Она не уходила, и ему пришлось разделить с ней последнюю банку солодового пива. Она вещала, как по писаному, хотя рассказывала о себе.
— У меня всегда было такое чувство, что я бросила универ только из-за него, и подсознательно постоянно ему об этом напоминала. С другой стороны, я тоже не во всем виновата. Кроме того, он мне изменил. Мона тебе когда-нибудь изменяла?
— Не знаю. Хотя все-таки… нет, не думаю. — Он чувствовал страшную усталость. Она пришла, чтобы предложить ему помощь — помощь брошенной брошенному. Безо всяких церемоний она начала раздеваться. Он смотрел на ее обнаженное, цвета светлого дерева, тело, на плечи с едва заметным цветовым переходом между волосами и кожей, он смотрел на нее всего на мгновение дольше, чем требовалось на то, чтобы она восприняла его взгляд как комплимент. Радость от подарка, наверное, выражают после испытанного болезненного неудобства. Однако она не перестала улыбаться и даже призывно раскинула руки, он бросился к ней, поднял и так тесно прижал к себе, что проникновение оказалось слишком глубоким. Лицо его исказилось от боли, он отвел взгляд в сторону. Он увидел ребенка и его ухмылку. Он закрыл глаза и опрокинул тело, которое держал в руках, на спину, чтобы узнать, закричит ли Сара, когда ей будет больно. Она жалобно застонала.

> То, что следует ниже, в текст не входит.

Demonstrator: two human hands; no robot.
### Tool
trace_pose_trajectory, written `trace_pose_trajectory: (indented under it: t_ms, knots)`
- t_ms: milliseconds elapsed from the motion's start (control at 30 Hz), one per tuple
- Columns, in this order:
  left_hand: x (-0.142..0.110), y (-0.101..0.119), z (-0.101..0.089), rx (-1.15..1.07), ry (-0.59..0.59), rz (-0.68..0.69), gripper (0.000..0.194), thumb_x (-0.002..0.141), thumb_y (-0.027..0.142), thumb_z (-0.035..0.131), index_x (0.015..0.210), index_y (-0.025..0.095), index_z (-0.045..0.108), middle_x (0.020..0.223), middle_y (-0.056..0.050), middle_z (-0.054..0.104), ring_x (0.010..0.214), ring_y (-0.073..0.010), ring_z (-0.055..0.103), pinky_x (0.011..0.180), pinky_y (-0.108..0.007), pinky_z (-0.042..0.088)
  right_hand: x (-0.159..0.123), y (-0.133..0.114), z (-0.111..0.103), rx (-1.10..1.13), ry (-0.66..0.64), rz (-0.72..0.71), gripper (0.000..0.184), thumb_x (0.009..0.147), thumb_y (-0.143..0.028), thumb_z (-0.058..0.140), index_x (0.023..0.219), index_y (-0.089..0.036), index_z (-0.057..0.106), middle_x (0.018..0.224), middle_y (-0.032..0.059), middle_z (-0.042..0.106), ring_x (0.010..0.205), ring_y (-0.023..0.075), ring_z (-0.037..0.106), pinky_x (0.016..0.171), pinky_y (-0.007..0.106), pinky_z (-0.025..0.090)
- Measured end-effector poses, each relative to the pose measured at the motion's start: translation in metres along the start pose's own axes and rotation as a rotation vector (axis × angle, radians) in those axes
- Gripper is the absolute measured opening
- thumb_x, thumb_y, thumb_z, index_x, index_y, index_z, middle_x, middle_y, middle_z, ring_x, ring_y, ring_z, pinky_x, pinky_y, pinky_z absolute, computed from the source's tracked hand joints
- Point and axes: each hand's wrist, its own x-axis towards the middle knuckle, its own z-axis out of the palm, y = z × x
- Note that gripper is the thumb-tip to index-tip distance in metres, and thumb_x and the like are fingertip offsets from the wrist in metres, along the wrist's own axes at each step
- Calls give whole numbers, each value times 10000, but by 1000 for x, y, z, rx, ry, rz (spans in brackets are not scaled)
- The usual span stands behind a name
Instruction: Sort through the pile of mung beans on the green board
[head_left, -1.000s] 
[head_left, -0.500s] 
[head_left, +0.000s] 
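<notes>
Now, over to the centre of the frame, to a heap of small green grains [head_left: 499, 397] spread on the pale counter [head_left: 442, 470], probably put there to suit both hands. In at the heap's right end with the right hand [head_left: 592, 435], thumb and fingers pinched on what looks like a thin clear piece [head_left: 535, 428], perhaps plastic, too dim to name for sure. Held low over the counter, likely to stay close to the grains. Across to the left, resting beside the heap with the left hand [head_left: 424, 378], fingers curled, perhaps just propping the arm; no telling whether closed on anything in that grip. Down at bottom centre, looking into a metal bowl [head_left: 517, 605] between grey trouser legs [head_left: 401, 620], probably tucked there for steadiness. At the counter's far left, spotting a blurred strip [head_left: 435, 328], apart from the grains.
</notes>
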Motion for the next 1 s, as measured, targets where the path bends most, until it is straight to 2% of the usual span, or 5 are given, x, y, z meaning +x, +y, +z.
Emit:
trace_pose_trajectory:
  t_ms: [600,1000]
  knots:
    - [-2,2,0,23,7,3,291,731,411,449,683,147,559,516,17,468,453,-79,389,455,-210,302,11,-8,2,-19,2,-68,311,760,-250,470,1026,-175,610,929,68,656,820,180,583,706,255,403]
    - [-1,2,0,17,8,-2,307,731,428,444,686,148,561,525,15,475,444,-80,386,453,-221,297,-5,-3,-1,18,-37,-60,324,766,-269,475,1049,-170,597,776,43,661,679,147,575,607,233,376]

— Думаю, ты пока не оправился, — сказала она уязвленным, но делано нейтральным тоном, когда они потом пили вино. — Но когда оправишься, позвони.
— Хорошо, — ответил он.
Когда она ушла, он открыл окно и уставился в зимнее небо цвета метиленовой синьки, как будто Мона умерла и душа ее незримо витает среди облаков.

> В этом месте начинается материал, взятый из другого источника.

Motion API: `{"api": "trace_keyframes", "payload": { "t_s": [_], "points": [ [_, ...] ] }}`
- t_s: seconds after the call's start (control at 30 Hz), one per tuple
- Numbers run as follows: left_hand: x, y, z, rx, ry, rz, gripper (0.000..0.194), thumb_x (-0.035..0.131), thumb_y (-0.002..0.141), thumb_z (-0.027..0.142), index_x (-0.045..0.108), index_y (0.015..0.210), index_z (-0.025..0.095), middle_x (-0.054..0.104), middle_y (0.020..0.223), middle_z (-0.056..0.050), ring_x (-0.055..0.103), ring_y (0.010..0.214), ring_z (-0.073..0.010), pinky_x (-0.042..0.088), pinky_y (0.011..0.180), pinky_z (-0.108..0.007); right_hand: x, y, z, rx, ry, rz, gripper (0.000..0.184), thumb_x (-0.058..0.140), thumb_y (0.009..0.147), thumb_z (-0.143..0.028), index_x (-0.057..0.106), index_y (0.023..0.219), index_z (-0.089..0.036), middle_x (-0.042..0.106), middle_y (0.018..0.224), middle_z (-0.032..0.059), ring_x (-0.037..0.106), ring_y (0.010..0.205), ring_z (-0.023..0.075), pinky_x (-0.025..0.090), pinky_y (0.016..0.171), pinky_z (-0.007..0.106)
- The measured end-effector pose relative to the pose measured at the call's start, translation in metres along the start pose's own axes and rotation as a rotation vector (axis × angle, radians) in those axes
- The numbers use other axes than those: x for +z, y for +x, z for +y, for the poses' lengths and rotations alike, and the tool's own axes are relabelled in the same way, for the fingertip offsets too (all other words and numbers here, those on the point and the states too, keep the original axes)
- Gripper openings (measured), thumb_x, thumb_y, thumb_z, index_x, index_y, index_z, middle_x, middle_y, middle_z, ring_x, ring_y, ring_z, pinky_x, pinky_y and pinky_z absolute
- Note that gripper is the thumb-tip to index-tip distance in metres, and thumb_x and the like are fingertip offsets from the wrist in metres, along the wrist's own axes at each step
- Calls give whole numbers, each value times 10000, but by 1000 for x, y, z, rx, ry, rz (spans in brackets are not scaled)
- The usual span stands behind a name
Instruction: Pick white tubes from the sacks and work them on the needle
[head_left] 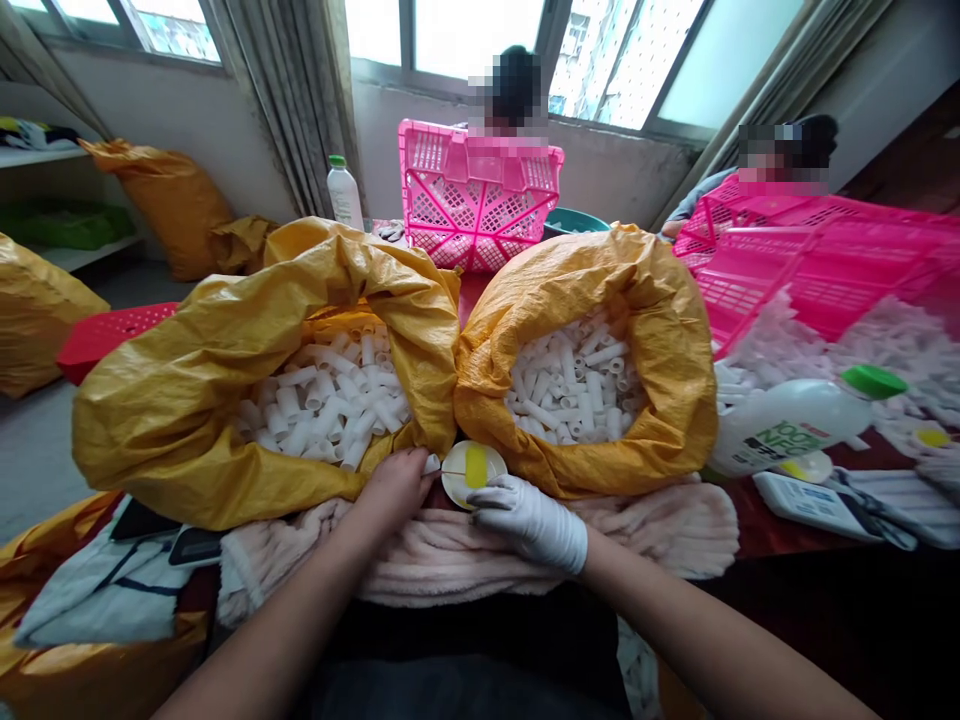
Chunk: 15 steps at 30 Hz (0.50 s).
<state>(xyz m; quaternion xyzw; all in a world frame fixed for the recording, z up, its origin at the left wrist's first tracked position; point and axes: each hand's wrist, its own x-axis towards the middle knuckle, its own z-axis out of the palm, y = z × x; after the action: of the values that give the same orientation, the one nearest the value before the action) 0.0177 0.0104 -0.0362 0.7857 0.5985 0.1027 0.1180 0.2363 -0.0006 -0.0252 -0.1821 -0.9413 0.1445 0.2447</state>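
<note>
My left hand (396,488), bare, is closed around a short white plastic tube (431,464), whose end shows past the fingers. A thin brownish stick or line runs from those fingers to a small round white dish (454,489). On the dish lies a yellow block (476,466), perhaps a sponge. My right hand (529,522) wears a white glove. Its fingers are slightly apart and curved at the dish's lower right edge, with nothing seen in them. Behind my hands stand two yellow woven sacks, left (202,400) and right (667,400), rolled open and filled with white tubes.
A pink fleece cloth (420,570) lies along the table's near edge. To the right are a green-capped white bottle (787,425), a calculator-like device (814,505) and heaped tubes. Pink baskets (480,200) stand across the table, where two people sit. Two phones lie at left.
</note>
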Motion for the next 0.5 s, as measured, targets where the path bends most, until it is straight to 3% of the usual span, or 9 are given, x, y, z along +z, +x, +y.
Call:
{"api": "trace_keyframes", "payload": {
  "t_s": [0.13,0.23,0.3,0.4,0.5],
  "points": [
    [-11,-5,3,38,-28,80,168,444,803,291,542,841,160,590,836,-70,537,806,-189,399,720,-288,12,16,-8,301,325,501,257,446,836,-141,469,1071,-245,545,1054,66,537,997,160,475,852,340],
    [-23,-12,9,136,-134,74,129,456,798,275,538,833,182,584,818,-33,528,779,-158,397,716,-259,12,25,-12,451,553,647,230,440,844,-170,435,1061,-247,538,1042,60,566,935,155,506,791,315],
    [-30,-16,14,193,-230,25,153,445,813,315,529,809,188,585,789,-15,533,741,-136,400,681,-230,5,29,-16,422,550,612,224,444,841,-174,444,1053,-246,539,1047,56,559,953,156,494,817,318],
    [-33,-21,24,220,-283,-38,201,442,813,380,522,816,196,591,768,-2,548,702,-123,403,635,-209,-10,32,-21,325,378,419,240,482,826,-208,479,1064,-235,541,1091,62,513,1037,177,431,908,348],
    [-28,-23,35,170,-157,-27,243,422,819,397,531,789,181,603,747,-29,567,689,-148,408,626,-234,-14,34,-23,506,260,292,185,427,857,-316,547,919,-189,608,868,47,574,805,154,480,734,285]
  ]
}}
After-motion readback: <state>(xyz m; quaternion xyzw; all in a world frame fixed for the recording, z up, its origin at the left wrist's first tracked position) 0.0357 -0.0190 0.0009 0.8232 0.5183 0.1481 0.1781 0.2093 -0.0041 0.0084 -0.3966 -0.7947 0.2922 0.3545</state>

Теперь не хватало только освещения, электрической проводки, последней точки над «i». Для этого надо было разместить и прикрепить лампочки, а соединенные в одну связку провода вывести на заднюю стенку и подсоединить к трансформатору. Сначала он хотел подключить все провода к одному распределительному щиту, но это ему не удалось, щитов потребовалось больше. Полосками клейкой ленты он закрепил свободные провода, скользившие между пальцами. Он поднял глаза и заметил расплывающийся силуэт ребенка, это очень напоминало прощание.

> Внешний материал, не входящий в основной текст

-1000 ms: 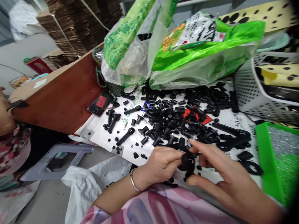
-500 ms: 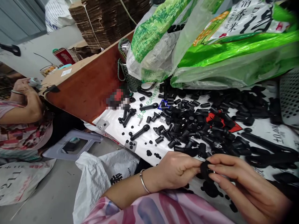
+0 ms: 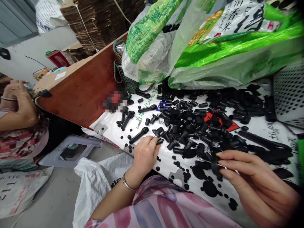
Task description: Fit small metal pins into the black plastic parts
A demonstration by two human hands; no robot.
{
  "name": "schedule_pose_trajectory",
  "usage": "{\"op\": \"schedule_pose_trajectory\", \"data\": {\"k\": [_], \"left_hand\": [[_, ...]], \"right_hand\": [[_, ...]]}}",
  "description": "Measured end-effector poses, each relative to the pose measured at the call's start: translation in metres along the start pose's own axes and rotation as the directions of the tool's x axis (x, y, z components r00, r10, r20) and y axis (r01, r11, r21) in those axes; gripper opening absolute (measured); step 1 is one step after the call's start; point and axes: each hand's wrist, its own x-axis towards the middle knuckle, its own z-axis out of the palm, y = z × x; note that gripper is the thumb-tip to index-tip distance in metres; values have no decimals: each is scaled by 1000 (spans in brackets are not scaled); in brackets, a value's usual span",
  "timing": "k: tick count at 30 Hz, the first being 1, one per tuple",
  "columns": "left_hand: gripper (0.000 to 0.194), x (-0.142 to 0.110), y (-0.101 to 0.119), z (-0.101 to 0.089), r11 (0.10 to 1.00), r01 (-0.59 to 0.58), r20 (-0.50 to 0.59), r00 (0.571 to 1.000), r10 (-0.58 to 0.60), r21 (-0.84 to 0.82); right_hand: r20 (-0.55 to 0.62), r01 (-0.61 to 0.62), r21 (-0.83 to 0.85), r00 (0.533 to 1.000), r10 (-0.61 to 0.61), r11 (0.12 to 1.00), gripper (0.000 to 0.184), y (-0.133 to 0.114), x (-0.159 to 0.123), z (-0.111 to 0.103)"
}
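**Right hand [image 3: 255,182] pinches a black plastic part [image 3: 215,166]**

The fingers and thumb of the right hand press together on the black plastic part. The part stands up and down between them, with its long side pointing away from the person. It sits just below the heap of black plastic parts [image 3: 194,126], and the right hand is the nearer hand. The left hand [image 3: 146,156] lies left of the heap on the white printed sheet [image 3: 166,158]. Its fingers curl beside a small black piece [image 3: 160,141]. I cannot tell if they hold it.
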Motion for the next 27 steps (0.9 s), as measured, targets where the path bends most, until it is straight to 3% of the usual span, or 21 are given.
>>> {"op": "schedule_pose_trajectory", "data": {"k": [3, 6, 8, 12, 17, 21, 24, 27], "left_hand": [[21, 0, 1, -10, 954, 49, 52, 998, -35, -297], [22, -1, 8, -23, 793, 128, 182, 983, -22, -595], [22, -1, 15, -29, 697, 181, 268, 963, 16, -693], [22, 0, 26, -33, 606, 228, 356, 929, 99, -762], [23, 4, 35, -36, 531, 256, 393, 905, 161, -808], [25, 12, 45, -41, 475, 237, 402, 872, 281, -847], [26, 15, 47, -41, 455, 237, 393, 874, 287, -858], [28, 12, 48, -36, 351, 388, 476, 853, 212, -852]], "right_hand": [[26, 23, 53, 999, -25, 998, 24, -10, 6, -1], [17, 115, 52, 993, -116, 992, 23, -20, 17, -1], [27, 192, 48, 981, -194, 980, 23, -25, 24, 0], [61, 272, 41, 960, -275, 961, 19, -30, 28, 2], [118, 296, 28, 947, -297, 955, 15, -23, 17, 6], [118, 348, 60, 928, -353, 936, 12, -19, 14, 7], [149, 227, 173, 956, -254, 958, 12, -19, 21, 6], [191, 124, 233, 967, -170, 965, 14, -17, 28, 5]]}}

— Красиво, правда? — спросил он, но ребенок молчал, да и самому Якобу было нечего сказать, он осторожно проверил лампочки, для чего легонько касался полюсов, чтобы тонкие проволочки не перегорели от короткого замыкания. Все работало. У него получился весьма большой дом, стоявший на столе во всем своем великолепии, отдельные пространства были, пожалуй, перегружены, потому что Якоб никак не мог удовлетвориться сделанным. В гостиной был маленький камин, рядом с которым были сложены крошечные поленья из настоящего дерева, на комоде спальни стояли часы размером с ноготь большого пальца, полнота и совершенство слились воедино. Помимо этого, была еще жизнь, которой дышал дом, куклы внутри выглядели такими же живыми, как люди. Якоб показал ребенку, как открыть парадную дверь, продемонстрировал детали убранства комнат — обои с мелким узором, пластиковые горшки с крошечными цветами на подоконниках и даже занавески; Нору и Арона он поместил в салон, а детей в расположенный внизу сад, где они могли поиграть с собакой; смотри, сказал Якоб, и они стали смотреть вместе. Теперь ребенок улыбался Якобу преданными глазами, казалось даже, что по детскому личику блуждает его собственная улыбка, немного похожая, одновременно, на улыбку Моны; но нет, говорит Якоб, я не люблю детей, и ей следовало с этим смириться, и если это было причиной ее ухода, то извините.